→ **Your assignment**: From the data that follows, set down exactly the lines from the one with "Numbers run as" through the one with "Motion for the", counting both. Pictures stay out.

→ **Entries supplied**:

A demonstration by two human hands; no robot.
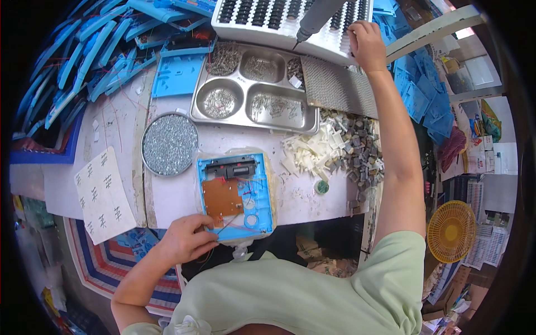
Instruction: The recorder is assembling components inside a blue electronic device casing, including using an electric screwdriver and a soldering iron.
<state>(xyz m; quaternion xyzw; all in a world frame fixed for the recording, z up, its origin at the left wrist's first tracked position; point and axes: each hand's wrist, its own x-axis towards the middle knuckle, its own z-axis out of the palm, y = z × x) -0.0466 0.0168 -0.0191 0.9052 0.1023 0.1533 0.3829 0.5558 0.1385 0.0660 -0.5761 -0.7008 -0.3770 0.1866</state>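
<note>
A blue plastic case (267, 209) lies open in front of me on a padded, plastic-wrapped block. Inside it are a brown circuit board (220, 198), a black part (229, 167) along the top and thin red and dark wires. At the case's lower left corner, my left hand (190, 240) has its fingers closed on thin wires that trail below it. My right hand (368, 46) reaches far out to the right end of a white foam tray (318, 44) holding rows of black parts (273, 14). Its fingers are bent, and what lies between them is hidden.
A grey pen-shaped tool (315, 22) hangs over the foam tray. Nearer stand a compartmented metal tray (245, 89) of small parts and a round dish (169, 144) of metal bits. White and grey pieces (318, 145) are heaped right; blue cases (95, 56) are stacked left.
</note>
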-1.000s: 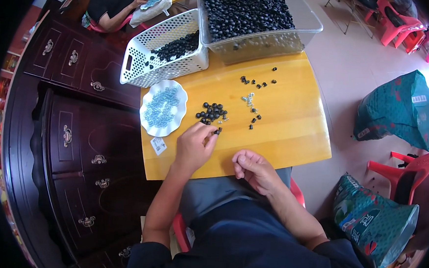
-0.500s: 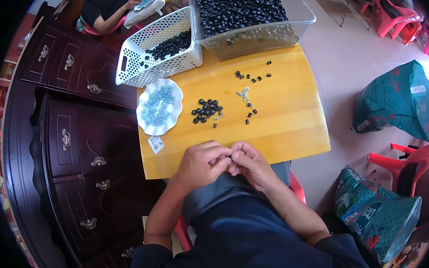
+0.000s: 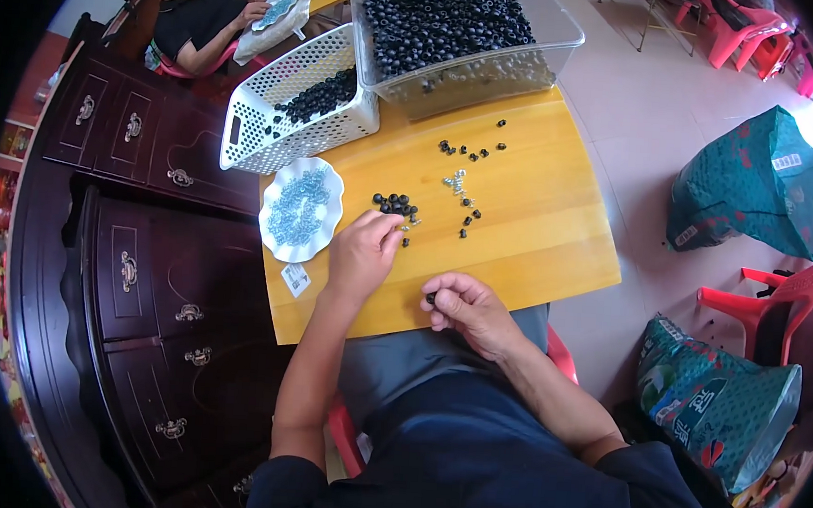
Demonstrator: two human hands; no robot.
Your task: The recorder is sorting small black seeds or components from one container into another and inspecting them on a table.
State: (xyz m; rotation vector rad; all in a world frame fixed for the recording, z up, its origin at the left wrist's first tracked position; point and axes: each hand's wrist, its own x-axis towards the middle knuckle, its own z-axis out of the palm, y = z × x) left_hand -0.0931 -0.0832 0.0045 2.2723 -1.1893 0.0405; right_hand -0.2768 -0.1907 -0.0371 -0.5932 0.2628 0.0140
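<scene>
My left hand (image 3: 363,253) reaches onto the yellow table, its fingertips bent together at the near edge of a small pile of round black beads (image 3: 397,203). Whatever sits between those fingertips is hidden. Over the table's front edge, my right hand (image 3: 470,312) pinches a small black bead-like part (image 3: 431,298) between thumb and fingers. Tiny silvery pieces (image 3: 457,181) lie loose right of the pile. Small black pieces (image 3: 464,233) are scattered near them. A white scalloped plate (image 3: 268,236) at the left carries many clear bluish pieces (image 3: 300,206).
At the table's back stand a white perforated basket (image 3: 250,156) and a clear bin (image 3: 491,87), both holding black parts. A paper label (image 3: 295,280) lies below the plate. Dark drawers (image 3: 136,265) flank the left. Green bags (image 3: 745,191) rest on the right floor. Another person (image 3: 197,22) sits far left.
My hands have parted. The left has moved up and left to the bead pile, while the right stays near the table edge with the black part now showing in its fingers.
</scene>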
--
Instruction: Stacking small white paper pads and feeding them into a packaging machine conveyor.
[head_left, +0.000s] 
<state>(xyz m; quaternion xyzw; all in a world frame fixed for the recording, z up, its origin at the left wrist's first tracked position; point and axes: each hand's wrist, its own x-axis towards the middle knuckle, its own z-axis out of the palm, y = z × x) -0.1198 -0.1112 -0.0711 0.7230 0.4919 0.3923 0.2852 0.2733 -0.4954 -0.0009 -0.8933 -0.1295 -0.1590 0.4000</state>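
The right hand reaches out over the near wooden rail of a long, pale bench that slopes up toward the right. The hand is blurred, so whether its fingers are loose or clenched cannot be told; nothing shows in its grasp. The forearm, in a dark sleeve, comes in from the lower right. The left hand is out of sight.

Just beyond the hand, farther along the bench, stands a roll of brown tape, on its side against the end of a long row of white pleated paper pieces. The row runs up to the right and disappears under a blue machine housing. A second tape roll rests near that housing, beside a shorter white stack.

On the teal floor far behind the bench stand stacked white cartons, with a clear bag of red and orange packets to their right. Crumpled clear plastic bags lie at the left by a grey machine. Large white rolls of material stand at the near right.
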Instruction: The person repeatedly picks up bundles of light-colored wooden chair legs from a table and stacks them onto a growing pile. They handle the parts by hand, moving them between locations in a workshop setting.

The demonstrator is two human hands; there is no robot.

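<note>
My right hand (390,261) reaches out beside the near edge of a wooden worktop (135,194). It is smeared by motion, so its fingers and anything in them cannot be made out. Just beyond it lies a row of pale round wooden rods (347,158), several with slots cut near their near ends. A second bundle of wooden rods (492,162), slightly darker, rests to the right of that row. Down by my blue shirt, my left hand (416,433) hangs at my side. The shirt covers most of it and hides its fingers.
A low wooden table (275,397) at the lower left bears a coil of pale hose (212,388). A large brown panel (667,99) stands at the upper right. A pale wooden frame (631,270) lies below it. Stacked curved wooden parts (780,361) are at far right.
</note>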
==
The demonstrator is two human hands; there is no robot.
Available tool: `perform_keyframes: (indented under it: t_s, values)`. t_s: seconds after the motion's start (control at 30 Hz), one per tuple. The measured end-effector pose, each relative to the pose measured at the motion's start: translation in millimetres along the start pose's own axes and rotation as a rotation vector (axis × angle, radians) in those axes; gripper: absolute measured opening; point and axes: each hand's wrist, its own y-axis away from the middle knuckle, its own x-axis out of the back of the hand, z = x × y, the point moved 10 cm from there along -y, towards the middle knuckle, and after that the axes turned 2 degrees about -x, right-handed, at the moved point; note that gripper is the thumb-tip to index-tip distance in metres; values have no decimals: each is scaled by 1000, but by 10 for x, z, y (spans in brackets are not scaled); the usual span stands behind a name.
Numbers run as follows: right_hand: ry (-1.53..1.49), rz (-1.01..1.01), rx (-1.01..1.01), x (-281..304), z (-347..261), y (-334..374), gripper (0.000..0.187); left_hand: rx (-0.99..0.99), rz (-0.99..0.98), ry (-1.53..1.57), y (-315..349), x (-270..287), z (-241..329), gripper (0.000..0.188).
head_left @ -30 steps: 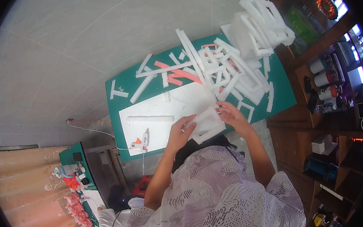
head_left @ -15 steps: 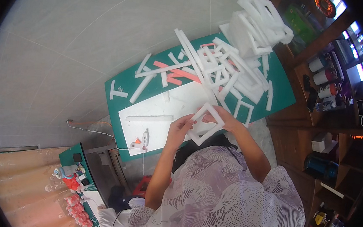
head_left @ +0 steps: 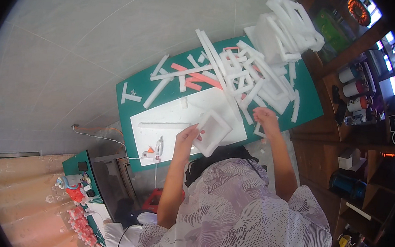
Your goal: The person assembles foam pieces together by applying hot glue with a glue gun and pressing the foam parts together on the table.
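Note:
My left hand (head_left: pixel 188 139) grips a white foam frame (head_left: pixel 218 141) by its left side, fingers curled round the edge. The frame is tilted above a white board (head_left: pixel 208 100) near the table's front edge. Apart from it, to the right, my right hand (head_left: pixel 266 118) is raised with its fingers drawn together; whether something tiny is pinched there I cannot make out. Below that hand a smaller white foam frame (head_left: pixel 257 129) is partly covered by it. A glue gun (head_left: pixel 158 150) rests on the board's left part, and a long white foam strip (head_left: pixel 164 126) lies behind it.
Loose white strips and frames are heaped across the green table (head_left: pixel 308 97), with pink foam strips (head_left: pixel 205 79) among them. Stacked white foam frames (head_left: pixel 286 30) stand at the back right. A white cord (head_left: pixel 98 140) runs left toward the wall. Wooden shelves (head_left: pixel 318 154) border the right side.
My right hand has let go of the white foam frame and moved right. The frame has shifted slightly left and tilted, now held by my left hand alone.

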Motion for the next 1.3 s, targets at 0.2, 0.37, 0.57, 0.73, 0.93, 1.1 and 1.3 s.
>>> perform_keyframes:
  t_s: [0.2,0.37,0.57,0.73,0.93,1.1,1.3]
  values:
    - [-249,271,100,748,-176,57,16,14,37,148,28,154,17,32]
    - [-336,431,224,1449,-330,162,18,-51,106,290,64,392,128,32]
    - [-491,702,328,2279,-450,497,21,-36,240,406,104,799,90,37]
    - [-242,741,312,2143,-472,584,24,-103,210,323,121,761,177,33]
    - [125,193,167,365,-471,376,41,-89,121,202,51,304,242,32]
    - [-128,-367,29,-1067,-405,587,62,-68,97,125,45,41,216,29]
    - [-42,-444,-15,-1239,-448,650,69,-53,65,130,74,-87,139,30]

→ **Finished task**:
Numbers run as follows: right_hand: ry (-1.53..1.49), rz (-1.01..1.01), rx (-1.01..1.01), x (-281..304), z (-347..261), y (-334..374), gripper (0.000..0.187); left_hand: rx (-0.99..0.99), rz (-0.99..0.98), ry (-1.53..1.57), y (-315..349), x (-270..287), z (-241..329), gripper (0.000..0.188).
head_left @ -30 steps: 
head_left @ -15 steps: 
head_left @ +0 steps: 
Your goal: The person assembles foam pieces together by applying hot glue with a glue gun and pressing the foam parts together on the table.
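Note:
My left hand (head_left: pixel 188 139) grips a white foam frame (head_left: pixel 218 141) by its left side, fingers curled round the edge. The frame is tilted above a white board (head_left: pixel 208 100) near the table's front edge. Apart from it, to the right, my right hand (head_left: pixel 266 118) is raised with its fingers drawn together; whether something tiny is pinched there I cannot make out. Below that hand a smaller white foam frame (head_left: pixel 257 129) is partly covered by it. A glue gun (head_left: pixel 158 150) rests on the board's left part, and a long white foam strip (head_left: pixel 164 126) lies behind it.
Loose white strips and frames are heaped across the green table (head_left: pixel 308 97), with pink foam strips (head_left: pixel 205 79) among them. Stacked white foam frames (head_left: pixel 286 30) stand at the back right. A white cord (head_left: pixel 98 140) runs left toward the wall. Wooden shelves (head_left: pixel 318 154) border the right side.
My right hand has let go of the white foam frame and moved right. The frame has shifted slightly left and tilted, now held by my left hand alone.
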
Motion for the next 1.3 s, targets at 0.2, 0.37, 0.57, 0.73, 0.93, 1.1 and 1.3 s.

The full output has already been given.